American football is a developing sport across Europe. Maybe it’s the sheer spectacle of the Super Bowl. Or the combination of perfect planning and execution by some of the most physically gifted athletes on the planet. Or, the chance to watch ridiculously muscular superhumans collide at full speed. Whichever it is you fancy, American football is an undeniably compelling form of entertainment. Padraig O Fearghail attributes this to the influence of American popular culture. “We see the sport in all the American TV shows and films we watch but generally don’t know too much about it,” he tells me. We can all recall Forrest Gump heroically running the length of the field for an Alabama touchdown. However, many of us are just as confused as Forrest about how the sport actually works. Fortunately, due to a steady increase in popularity and excellent foundation work, American football may become a more common part of our collective sporting lexicon.
The IAFA (Irish American Football Association) is the body that governs American Football in Ireland. Recognised by the Irish Sports Council, the IAFA created the IAFL (Irish American Football League) in 1984 and it has grown steadily since its inception. There are three collegiate teams currently participating: Trinity, UCD and UL with DIT set to join next year.
The most obvious comparison to make is to connect American football to rugby. David Lunn notes that both sports “have many positions requiring different body types and skills.” As the vast majority of college players in Ireland play the sport for the first time as students, skills learned through rugby can be a significant advantage. Conor Whelan said that a number of skills are highly transferable from rugby including “strength, speed, agility, athleticism and sheer brutality.” American football certainly has the chance to grow faster as a college sport in Ireland given the widespread popularity of rugby. Although, it must be noted that many rugby players decline to play American football in college due to fear of injury. Whelan emphasised that “dedication to other sports” could hinder growth. Logically, rugby takes precedence for students as they’ve invested more hours. Lunn believes that the fact that American football “has to compete with rugby, GAA, and soccer” makes it difficult particularly because it “isn’t played in schools.”

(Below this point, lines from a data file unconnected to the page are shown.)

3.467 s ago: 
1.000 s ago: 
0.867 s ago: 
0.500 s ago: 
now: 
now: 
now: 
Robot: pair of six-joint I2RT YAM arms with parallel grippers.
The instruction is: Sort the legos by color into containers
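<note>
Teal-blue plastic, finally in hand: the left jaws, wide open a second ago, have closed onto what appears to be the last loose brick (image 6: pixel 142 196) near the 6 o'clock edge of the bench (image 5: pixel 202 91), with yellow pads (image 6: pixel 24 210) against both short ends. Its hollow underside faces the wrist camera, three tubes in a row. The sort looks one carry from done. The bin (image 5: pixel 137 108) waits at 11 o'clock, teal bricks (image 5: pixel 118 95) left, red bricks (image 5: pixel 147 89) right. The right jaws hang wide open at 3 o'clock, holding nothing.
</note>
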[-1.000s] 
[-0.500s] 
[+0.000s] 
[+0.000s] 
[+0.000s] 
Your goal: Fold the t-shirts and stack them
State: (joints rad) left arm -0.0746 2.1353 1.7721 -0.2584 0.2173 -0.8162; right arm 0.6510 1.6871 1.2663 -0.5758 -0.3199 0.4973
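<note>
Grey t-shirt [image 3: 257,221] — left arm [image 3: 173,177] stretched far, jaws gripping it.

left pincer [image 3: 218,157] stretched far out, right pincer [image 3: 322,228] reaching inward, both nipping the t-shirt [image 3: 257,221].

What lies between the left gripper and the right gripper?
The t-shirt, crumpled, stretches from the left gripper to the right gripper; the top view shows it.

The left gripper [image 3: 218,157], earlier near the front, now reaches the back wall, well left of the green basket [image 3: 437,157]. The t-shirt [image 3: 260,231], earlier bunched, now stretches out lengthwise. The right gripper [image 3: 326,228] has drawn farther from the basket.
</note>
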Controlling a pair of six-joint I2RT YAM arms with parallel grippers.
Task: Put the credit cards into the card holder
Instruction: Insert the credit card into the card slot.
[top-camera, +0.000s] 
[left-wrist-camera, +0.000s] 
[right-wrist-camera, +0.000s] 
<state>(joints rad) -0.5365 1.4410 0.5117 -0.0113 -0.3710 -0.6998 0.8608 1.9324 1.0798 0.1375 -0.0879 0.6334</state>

However, it doesn’t take a particularly long time for beginners to reach a competent level. Whelan believes it takes about “three or four months to properly develop.” This is a remarkably short period of time, particularly for such a tactically demanding sport. Although, Lunn asserts that certain positions such as offensive line and defensive line take longer to learn due to certain rules and “subtle techniques”. Whelan stresses that “you have to learn to read the game” by studying the playbook to see meaningful improvement. It would be extremely difficult to successfully pick up something like soccer or hurling in such a small time frame which gives American football an advantage over other pursuits for newcomers. For example, Ezekiel Ansah, a highly rated professional football player in the NFL, began playing for the first time in college, something unheard of in most professional sports. The variety of positions, each with their own specific set of skills allows players to effectively maximise their individual talents and assets. Lunn emphasises the fact that in American Football “you have to learn to do one or two things really well” as the positions require specific skills, ultimately giving the player “a real identity” and an advanced appreciation of the position they play.
American football is not a massively popular spectator sport in Ireland at the moment and this can be attributed to a number of factors. As a significant portion of the matches take place during the graveyard hours of the morning, it’s often not feasible to actually watch matches regularly. Stylistically, the presentation is anomalous for European viewers, from gung ho, overly brash commentators to jarring, overt advertising. (Even the coin toss at the beginning of the game is typically sponsored by some American multinational). The frequent intermittent stoppages can be grating and seemingly arbitrary to a new-comer. Indeed, we frequently hear the complaint that American football is too drawn out. Typical match length is over three hours long yet the ball is only in play for 11 minutes on average. And yet, those who watch the sport religiously embrace these annoyances as endearing quirks, which contribute to the sport’s unique status. A larger audience would certainly create more interest in American football at all levels, including collegiate.
One of the largest obstacles to American football breaking into mainstream sporting culture is its reputation as a niche sport. O Fearghail said that hopefully with increased interest, American football could be “viewed as a viable option to play rather than the kind of novelty choice it is now”. Many view it as a kind of “alternative” sport, similar to something like Ultimate Frisbee, a great number of students aren’t aware that Trinity even has an American Football team. Although it currently lags behind major Irish sports on campus there is cause for optimism. Whelan emphasised “Derry and DIT starting up this year” and “the revival of the Irish team” as encouraging signs which demonstrate that the popularity of this sport can only rise.
Lunn is equally optimistic, mainly due to the attitude of his teammates. He stresses that they “do a great job in introducing new players” and “passing on their passion for the game”. Due to a culture of active and passionate promotion of the team, the team’s popularity will continue to rise. Or as Lunn says, “I think that the future is in the hands of the students and for that reason the future is bright”.